12. The method for manufacturing an aluminum nitride sintered body having a metallized layer according to claim 7, wherein the sintered body is ₁₂ O ₃ .MgO). 9. The aluminum nitride calcination having a metallized layer according to claim 5, wherein the matching inorganic substance is an inorganic substance powder which is vitrified at a melting point of the oxide mixture or higher and then pulverized. A method for producing a bound body. 10. A ceramic green sheet containing aluminum nitride as a main component is provided with through holes, and a paste containing a conductor refractory metal and a matching inorganic substance is filled in the through holes, and then the whole is sintered at the same time. Thus, in the method for producing an aluminum nitride sintered body having a metallized layer, the conductor refractory metal contained in the paste is W, and the matching inorganic material has an average particle size of 0.3 μm or more and 2 μm or less. A method for producing an aluminum nitride sintered body having a metallized layer, which comprises using a powder. 11. The method for producing an aluminum nitride sintered body having a metallized layer according to claim 10, wherein the matching inorganic substance is a powder having an average particle size of 0.5 μm or more and 1 μm or less. 12. The matching inorganic material is A1.

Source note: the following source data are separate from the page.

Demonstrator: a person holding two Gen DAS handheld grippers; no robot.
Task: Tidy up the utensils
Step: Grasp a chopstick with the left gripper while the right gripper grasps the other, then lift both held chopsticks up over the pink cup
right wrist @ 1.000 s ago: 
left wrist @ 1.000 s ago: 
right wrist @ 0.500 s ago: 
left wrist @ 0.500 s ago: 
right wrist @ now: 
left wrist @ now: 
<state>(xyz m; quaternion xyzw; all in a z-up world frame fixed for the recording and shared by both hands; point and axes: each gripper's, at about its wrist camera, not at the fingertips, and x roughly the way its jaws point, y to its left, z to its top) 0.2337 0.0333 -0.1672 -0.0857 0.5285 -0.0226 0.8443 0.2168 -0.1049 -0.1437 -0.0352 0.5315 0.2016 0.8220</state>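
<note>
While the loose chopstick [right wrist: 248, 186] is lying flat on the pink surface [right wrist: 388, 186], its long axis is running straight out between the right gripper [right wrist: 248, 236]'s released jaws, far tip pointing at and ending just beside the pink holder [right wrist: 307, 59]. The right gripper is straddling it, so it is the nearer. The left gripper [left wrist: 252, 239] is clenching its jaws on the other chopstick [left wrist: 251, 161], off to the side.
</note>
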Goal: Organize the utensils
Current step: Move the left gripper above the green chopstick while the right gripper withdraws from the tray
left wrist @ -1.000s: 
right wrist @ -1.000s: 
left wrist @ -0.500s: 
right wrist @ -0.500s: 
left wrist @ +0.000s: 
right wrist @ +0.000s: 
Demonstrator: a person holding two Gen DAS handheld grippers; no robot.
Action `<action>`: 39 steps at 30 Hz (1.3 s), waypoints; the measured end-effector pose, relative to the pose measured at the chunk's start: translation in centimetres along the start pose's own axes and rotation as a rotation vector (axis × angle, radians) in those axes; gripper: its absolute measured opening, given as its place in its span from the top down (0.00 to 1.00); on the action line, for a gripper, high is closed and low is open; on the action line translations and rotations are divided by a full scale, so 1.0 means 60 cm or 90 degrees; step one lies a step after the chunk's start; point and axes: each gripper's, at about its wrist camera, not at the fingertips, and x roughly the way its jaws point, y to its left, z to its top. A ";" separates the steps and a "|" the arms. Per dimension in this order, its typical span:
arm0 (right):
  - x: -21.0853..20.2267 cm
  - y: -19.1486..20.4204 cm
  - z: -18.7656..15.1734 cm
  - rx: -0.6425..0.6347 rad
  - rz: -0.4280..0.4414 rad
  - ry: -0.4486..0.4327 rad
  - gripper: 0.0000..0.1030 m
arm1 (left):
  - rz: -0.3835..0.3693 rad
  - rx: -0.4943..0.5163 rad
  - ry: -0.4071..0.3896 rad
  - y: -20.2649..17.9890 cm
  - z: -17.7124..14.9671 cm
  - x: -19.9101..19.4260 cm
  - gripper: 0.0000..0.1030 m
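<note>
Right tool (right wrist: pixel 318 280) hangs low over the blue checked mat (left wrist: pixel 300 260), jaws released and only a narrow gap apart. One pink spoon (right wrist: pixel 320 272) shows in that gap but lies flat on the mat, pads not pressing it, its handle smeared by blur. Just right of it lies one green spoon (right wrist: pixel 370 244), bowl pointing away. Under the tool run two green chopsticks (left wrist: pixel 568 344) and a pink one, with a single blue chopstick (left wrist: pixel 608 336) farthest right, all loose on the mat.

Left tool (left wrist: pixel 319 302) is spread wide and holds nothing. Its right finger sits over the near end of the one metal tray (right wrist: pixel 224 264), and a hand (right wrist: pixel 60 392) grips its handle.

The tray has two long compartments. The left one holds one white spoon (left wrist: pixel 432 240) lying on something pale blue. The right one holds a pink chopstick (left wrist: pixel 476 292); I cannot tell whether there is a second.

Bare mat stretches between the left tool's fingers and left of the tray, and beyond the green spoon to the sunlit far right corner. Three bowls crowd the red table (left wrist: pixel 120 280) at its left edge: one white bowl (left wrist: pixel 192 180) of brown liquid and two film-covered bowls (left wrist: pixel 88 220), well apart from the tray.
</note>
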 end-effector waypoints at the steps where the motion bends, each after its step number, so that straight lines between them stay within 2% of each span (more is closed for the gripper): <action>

_At least 1 selected from ₂ O ₃ , SiO ₂ and MgO
The method for producing an aluminum nitride sintered body having a metallized layer according to claim 10 or 11, which is an oxide mixture of at least one kind. 13. The method for producing an aluminum nitride sintered body having a metallized layer according to claim 12, wherein the matching inorganic substance is spinel (A1 ₂ O ₃ .MgO). 14. The aluminum nitride sinter having a metallized layer according to claim 10, wherein the matching inorganic material is an inorganic material powder which is vitrified at a temperature equal to or higher than the melting point of the oxide mixture and then ground. Body manufacturing method.